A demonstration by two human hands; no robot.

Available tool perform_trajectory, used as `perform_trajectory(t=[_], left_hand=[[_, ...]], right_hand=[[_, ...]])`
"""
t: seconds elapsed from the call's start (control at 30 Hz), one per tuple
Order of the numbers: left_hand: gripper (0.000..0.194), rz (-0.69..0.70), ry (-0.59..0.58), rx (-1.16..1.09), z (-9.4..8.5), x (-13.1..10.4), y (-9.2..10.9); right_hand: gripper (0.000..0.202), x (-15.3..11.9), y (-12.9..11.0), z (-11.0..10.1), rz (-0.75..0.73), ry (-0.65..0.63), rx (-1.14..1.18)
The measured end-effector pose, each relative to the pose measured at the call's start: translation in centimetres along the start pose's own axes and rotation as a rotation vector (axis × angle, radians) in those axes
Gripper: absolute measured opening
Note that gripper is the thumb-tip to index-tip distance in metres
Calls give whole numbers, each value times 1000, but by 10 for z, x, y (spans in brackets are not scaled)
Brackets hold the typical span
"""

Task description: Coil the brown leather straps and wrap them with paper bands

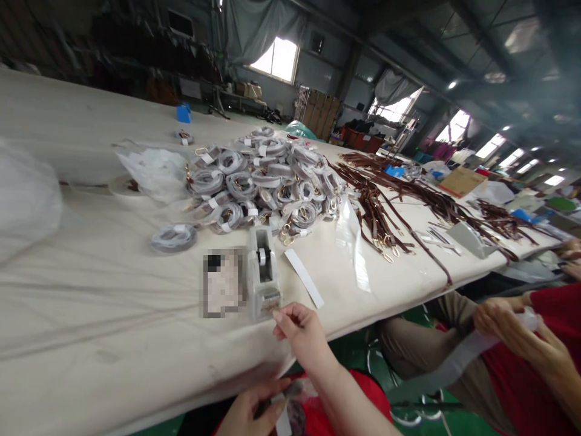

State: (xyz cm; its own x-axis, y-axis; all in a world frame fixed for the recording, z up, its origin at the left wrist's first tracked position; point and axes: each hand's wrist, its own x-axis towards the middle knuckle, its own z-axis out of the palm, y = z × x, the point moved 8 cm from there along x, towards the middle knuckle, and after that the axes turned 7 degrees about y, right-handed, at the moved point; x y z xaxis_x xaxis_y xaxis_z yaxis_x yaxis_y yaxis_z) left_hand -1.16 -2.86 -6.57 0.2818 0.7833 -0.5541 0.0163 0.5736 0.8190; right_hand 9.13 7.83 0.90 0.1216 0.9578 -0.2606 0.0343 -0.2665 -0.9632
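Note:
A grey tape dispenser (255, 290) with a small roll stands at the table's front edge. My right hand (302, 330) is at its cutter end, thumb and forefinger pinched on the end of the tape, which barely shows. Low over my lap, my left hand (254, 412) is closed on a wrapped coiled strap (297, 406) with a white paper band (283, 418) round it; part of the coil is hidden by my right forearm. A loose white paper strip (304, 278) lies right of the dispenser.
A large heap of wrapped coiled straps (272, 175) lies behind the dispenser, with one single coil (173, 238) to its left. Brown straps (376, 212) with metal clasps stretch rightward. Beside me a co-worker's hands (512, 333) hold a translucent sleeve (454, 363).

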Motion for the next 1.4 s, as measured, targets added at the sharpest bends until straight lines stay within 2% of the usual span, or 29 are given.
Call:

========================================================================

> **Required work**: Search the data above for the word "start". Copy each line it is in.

> **Result for this task**:
t: seconds elapsed from the call's start (control at 30 Hz), one per tuple
The measured end-effector pose, each relative to the pose measured at the call's start: translation in centimetres along the start pose's own axes and rotation as a rotation vector (axis × angle, radians) in those axes

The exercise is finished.